Die Schliessung in Beringen findet laut «Schaffhauser Nachrichten» in Etappen statt: Bis Ende dieses Jahres werden die Forschungs- und Entwicklungsaktivitäten eingestellt, bis zum Mai 2014 wird die Produktion stillgelegt, und bis Ende September 2014 soll die Schliessung des Standortes vollzogen sein.

300 Stellen gehen verloren

Abbott beschäftigt aktuell 160 Festangestellte aus der Schweiz, 70 Grenzgänger und 70 Leute temporär. Für sie besteht, laut Mitteilung des Unternehmens, ein Sozialplan. Zudem will Abbott den betroffenen Mitarbeitern eine Abfindung sowie Unterstützung bei der Stellensuche bieten.

Investoren in Sicht

Trotz schlechter Nachrichten gibt es Grund zur Hoffnung. Wie der kantonale Wirtschaftsförderer Thomas Holenstein gegenüber dem «Regionaljournal Zürich Schaffhausen» sagt, weiss er von möglichen Investoren, die an dem Unternehmen interessiert sind.
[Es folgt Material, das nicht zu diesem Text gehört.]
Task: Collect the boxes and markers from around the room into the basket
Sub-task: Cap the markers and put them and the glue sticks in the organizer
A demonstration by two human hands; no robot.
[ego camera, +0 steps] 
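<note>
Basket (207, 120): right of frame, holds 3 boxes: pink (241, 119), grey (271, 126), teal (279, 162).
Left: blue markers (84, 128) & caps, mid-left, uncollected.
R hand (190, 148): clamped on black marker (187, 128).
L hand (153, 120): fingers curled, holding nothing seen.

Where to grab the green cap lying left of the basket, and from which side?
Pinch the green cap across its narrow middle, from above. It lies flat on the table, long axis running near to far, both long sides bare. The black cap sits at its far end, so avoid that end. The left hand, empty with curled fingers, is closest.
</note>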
Lässt der einstige Retter neue zu?

Einen Haken gibt es jedoch: Abbott müsste zu einer Übergabe Hand bieten. Die Amerikaner dürften jedoch kaum an neuer Konkurrenz interessiert sein, es müsste deshalb sicher etwas Anderes produziert werden. Vor 10 Jahren kam Abbott als Retter nach Beringen, nun müsste Abbott neue Retter zulassen. Ob der amerikanische Konzern darauf eingeht, liess er heute offen.